### [Exercise data]
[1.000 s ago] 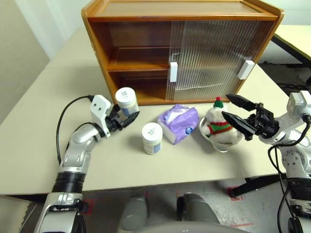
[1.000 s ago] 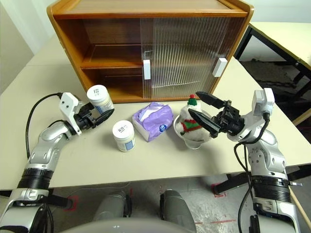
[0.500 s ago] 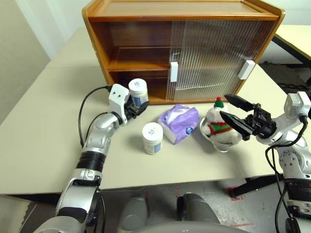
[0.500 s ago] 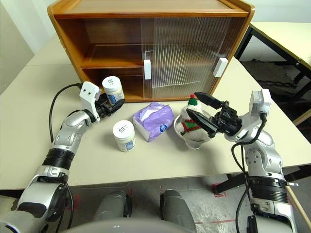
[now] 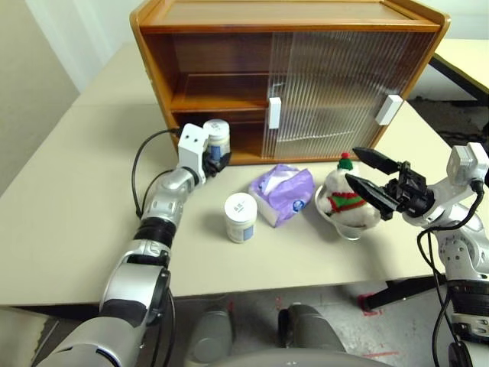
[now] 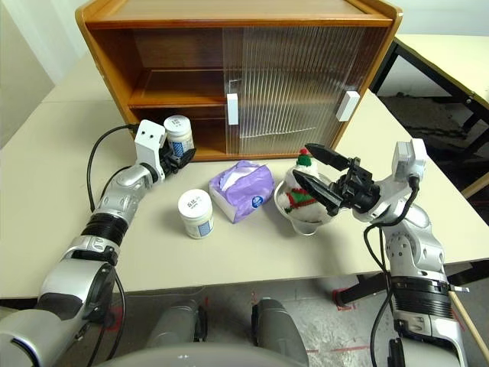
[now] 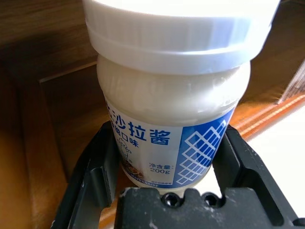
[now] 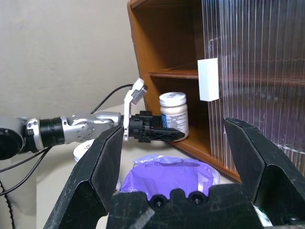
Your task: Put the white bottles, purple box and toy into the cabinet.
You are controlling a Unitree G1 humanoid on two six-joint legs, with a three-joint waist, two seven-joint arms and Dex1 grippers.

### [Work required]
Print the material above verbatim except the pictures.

### [Response]
[1.000 s ago] 
[1.000 s ago] 
[0.500 s ago] 
[0.500 s ago] 
[now] 
[now] 
[now] 
[now] 
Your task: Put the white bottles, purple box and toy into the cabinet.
You are controlling a Unitree G1 humanoid on two six-joint legs, with a three-joint waist, two seven-joint arms and Dex1 grippers.

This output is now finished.